--- Data Enclosed Below ---

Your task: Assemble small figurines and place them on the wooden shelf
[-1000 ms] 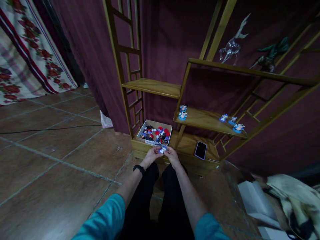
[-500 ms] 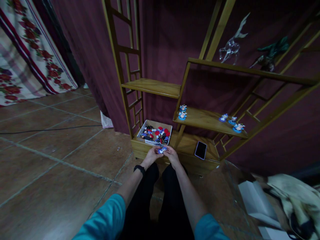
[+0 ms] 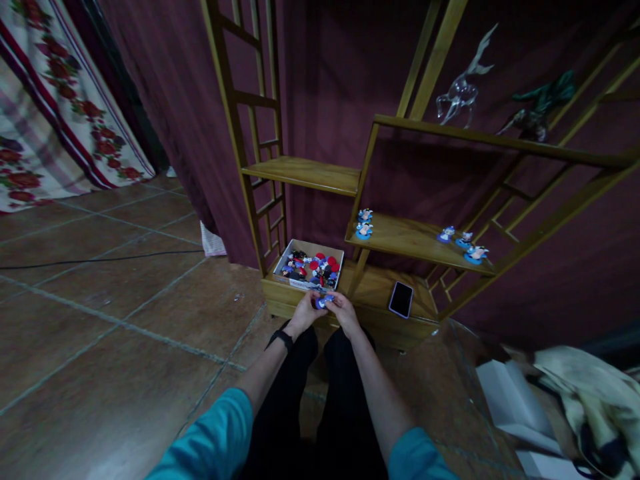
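Between my two hands is a small purple and white figurine (image 3: 324, 302), held just in front of the box. My left hand (image 3: 306, 312) grips its left side, and my right hand (image 3: 344, 311) has its fingers closed on the right side. Behind them a shallow cardboard box (image 3: 303, 285) holds several red, black, purple and white figurines (image 3: 314, 265). On the middle shelf (image 3: 400, 237), two blue-based figurines (image 3: 365, 230) stand at the left end. Three more figurines (image 3: 464, 238), one with a purple base, stand toward the right end.
A phone (image 3: 401, 299) lies on the low wooden cabinet (image 3: 373, 283), right of the box. A clear glass deer-like ornament (image 3: 459, 93) and a dark green ornament (image 3: 543, 103) stand on the upper shelf. White boxes (image 3: 515, 403) and pale cloth (image 3: 590, 380) lie on the floor at right.
The figurine has turned slightly between my fingers, showing more of its purple part. Both hands stay at nearly the same place, and the shelf things have not moved.
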Demonstrator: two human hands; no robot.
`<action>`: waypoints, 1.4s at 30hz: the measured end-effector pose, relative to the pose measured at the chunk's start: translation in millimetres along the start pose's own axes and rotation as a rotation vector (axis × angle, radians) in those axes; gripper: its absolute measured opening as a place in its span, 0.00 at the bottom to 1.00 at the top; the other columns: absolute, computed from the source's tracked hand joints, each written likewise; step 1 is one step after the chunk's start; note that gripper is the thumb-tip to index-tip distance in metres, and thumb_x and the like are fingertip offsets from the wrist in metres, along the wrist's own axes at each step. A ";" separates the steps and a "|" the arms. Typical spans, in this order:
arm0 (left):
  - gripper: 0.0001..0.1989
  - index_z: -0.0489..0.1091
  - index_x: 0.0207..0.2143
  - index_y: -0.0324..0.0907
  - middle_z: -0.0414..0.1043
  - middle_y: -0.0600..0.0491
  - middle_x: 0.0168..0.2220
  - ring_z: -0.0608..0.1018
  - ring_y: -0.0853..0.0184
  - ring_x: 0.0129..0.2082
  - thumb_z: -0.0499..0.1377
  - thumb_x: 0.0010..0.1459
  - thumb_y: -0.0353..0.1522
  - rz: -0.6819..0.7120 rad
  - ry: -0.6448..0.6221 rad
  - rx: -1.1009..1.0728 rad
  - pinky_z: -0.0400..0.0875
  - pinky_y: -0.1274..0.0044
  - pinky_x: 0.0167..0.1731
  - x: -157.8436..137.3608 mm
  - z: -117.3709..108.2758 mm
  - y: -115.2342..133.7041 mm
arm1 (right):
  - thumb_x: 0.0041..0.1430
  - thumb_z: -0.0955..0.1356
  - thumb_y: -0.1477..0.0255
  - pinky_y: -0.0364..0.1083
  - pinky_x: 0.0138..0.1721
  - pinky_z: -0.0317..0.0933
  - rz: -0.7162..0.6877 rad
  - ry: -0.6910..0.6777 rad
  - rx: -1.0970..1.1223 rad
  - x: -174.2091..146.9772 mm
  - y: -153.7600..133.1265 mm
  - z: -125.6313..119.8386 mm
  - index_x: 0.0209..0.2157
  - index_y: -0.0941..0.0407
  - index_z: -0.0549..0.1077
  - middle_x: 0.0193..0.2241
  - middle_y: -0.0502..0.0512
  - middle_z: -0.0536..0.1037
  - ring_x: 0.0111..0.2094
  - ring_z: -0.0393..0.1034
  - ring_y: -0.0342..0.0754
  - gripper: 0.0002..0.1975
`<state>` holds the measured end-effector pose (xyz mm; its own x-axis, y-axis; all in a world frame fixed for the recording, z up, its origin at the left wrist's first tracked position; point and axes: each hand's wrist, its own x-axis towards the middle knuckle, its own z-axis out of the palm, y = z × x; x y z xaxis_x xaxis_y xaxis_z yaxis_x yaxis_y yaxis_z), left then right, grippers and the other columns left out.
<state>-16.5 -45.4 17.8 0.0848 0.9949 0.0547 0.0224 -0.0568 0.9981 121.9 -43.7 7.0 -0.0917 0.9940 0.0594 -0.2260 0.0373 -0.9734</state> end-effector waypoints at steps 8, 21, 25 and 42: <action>0.23 0.67 0.38 0.37 0.72 0.51 0.34 0.74 0.66 0.33 0.65 0.36 0.29 0.093 -0.024 0.155 0.66 0.71 0.39 4.8 -2.2 -10.1 | 0.41 0.71 0.67 0.49 0.46 0.60 -0.015 -0.007 0.001 1.4 3.0 -3.5 0.40 0.53 0.72 0.38 0.52 0.76 0.40 0.69 0.49 0.19; 0.25 0.67 0.42 0.37 0.73 0.49 0.36 0.74 0.65 0.35 0.64 0.36 0.25 0.071 -0.032 0.105 0.67 0.72 0.39 9.2 -5.3 -18.5 | 0.42 0.70 0.69 0.49 0.46 0.60 -0.013 -0.068 0.018 -6.2 -9.7 -2.1 0.41 0.53 0.72 0.42 0.54 0.75 0.43 0.69 0.50 0.19; 0.24 0.67 0.41 0.37 0.73 0.49 0.36 0.74 0.65 0.35 0.64 0.36 0.25 0.077 -0.019 0.069 0.67 0.72 0.39 9.7 -4.5 -19.7 | 0.42 0.70 0.70 0.50 0.47 0.59 -0.011 -0.079 0.011 -6.2 -10.3 -2.3 0.42 0.53 0.72 0.43 0.54 0.74 0.44 0.68 0.51 0.20; 0.22 0.70 0.39 0.37 0.75 0.50 0.35 0.74 0.67 0.34 0.64 0.37 0.26 -0.049 -0.060 -0.137 0.66 0.72 0.42 6.8 -3.2 -11.2 | 0.42 0.70 0.69 0.50 0.46 0.60 -0.024 0.019 0.012 1.7 4.8 -4.1 0.41 0.54 0.72 0.37 0.53 0.76 0.39 0.69 0.49 0.20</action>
<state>-19.4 -37.7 7.1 0.1462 0.9892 0.0085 -0.1075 0.0074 0.9942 124.7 -41.4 1.5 -0.0677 0.9946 0.0785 -0.2400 0.0602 -0.9689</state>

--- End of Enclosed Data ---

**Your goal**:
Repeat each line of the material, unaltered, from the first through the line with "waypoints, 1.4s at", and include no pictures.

**Exercise solution**:
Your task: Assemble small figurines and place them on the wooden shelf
[-1000 ms] 
[-500 ms] 
[+0 ms] 
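Between my two hands is a small purple and white figurine (image 3: 324, 302), held just in front of the box. My left hand (image 3: 306, 312) grips its left side, and my right hand (image 3: 344, 311) has its fingers closed on the right side. Behind them a shallow cardboard box (image 3: 303, 285) holds several red, black, purple and white figurines (image 3: 314, 265). On the middle shelf (image 3: 400, 237), two blue-based figurines (image 3: 365, 230) stand at the left end. Three more figurines (image 3: 464, 238), one with a purple base, stand toward the right end.
A phone (image 3: 401, 299) lies on the low wooden cabinet (image 3: 373, 283), right of the box. A clear glass deer-like ornament (image 3: 459, 93) and a dark green ornament (image 3: 543, 103) stand on the upper shelf. White boxes (image 3: 515, 403) and pale cloth (image 3: 590, 380) lie on the floor at right.
The figurine has turned slightly between my fingers, showing more of its purple part. Both hands stay at nearly the same place, and the shelf things have not moved.
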Demonstrator: two human hands; no robot.
`<action>`: waypoints, 1.4s at 30hz: the measured end-effector pose, relative to the pose measured at the chunk's start: translation in millimetres along the start pose's own axes and rotation as a rotation vector (axis × angle, radians) in those axes; gripper: its absolute measured opening as a place in its span, 0.00 at the bottom to 1.00 at the top; the other columns: absolute, computed from the source's tracked hand joints, each written likewise; step 1 is one step after the chunk's start; note that gripper is the thumb-tip to index-tip distance in metres, and thumb_x and the like are fingertip offsets from the wrist in metres, along the wrist's own axes at each step. A ";" separates the steps and a "|" the arms. Typical spans, in this order:

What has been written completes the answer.